[What you have to do]: Quote exactly the lines spanning from the top of the data below to the line that contains "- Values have", including both.

[Information shown]:
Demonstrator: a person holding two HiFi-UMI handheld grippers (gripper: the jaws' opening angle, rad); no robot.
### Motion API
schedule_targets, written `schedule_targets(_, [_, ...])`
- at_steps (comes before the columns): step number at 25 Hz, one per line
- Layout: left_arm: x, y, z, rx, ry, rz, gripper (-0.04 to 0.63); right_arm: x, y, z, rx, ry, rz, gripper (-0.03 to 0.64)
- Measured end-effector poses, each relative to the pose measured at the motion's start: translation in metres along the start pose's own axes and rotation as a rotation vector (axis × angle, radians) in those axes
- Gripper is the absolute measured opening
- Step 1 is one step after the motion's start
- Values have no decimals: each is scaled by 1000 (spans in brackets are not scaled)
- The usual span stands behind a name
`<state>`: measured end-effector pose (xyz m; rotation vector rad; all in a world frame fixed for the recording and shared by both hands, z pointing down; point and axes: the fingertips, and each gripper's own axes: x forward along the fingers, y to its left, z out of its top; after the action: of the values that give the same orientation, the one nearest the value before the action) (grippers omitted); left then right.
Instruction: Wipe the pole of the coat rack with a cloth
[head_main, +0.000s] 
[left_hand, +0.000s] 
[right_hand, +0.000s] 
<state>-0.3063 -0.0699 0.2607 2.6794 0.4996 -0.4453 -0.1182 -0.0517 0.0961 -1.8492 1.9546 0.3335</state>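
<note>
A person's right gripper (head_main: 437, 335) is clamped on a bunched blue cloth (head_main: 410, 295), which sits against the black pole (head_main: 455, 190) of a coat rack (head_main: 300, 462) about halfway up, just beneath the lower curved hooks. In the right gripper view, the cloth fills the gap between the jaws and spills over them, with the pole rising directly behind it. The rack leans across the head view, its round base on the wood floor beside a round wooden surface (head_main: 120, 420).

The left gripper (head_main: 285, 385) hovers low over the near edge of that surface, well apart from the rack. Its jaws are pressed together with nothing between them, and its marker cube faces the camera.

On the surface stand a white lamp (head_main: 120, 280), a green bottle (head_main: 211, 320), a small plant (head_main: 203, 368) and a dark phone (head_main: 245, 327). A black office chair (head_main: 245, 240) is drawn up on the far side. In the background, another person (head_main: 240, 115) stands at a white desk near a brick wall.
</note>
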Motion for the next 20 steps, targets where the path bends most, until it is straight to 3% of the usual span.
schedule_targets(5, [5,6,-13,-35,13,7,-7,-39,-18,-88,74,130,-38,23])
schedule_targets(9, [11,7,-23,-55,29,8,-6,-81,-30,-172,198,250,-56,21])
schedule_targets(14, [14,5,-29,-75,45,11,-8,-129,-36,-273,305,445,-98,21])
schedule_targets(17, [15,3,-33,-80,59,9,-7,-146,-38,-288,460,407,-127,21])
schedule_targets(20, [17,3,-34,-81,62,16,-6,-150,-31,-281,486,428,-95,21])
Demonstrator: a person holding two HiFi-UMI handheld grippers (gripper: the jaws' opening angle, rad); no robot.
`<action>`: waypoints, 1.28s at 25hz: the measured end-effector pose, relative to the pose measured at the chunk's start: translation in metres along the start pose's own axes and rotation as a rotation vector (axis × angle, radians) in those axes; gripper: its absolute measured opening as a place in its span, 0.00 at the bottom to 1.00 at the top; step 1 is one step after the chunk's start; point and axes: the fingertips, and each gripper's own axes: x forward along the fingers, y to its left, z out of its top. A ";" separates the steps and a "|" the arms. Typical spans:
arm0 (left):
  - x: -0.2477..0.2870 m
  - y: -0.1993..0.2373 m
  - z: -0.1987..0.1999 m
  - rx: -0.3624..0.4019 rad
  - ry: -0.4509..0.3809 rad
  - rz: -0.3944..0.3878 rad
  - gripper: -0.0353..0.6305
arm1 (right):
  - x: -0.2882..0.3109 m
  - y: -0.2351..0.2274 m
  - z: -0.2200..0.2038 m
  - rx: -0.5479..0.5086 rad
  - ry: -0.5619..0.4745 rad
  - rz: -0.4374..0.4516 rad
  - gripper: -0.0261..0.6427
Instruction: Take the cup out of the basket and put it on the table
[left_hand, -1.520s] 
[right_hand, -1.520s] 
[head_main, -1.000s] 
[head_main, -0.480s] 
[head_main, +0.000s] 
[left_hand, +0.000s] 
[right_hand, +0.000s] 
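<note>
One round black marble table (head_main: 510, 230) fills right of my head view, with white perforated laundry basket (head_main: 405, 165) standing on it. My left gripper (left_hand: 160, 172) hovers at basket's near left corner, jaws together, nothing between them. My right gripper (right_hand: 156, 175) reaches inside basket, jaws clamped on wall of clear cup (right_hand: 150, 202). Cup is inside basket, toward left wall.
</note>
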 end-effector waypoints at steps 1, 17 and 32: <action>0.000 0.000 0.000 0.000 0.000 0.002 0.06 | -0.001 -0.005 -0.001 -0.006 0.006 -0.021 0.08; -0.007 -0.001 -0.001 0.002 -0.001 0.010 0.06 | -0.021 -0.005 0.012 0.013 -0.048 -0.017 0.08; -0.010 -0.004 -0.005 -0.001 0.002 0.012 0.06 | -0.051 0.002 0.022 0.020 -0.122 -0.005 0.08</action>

[Solution to the problem]:
Demonstrator: a person holding two HiFi-UMI handheld grippers (gripper: the jaws' opening angle, rad); no robot.
### Motion API
schedule_targets, written `schedule_targets(_, [_, ...])`
- at_steps (comes before the columns): step number at 25 Hz, one per line
- Layout: left_arm: x, y, z, rx, ry, rz, gripper (-0.04 to 0.63); right_arm: x, y, z, rx, ry, rz, gripper (-0.03 to 0.64)
- Measured end-effector poses, each relative to the pose measured at the motion's start: translation in metres along the start pose's own axes and rotation as a rotation vector (axis × angle, radians) in those axes
- Gripper is the absolute measured opening
- Step 1 is one step after the motion's start
- Values have no decimals: each is scaled by 1000 (spans in brackets are not scaled)

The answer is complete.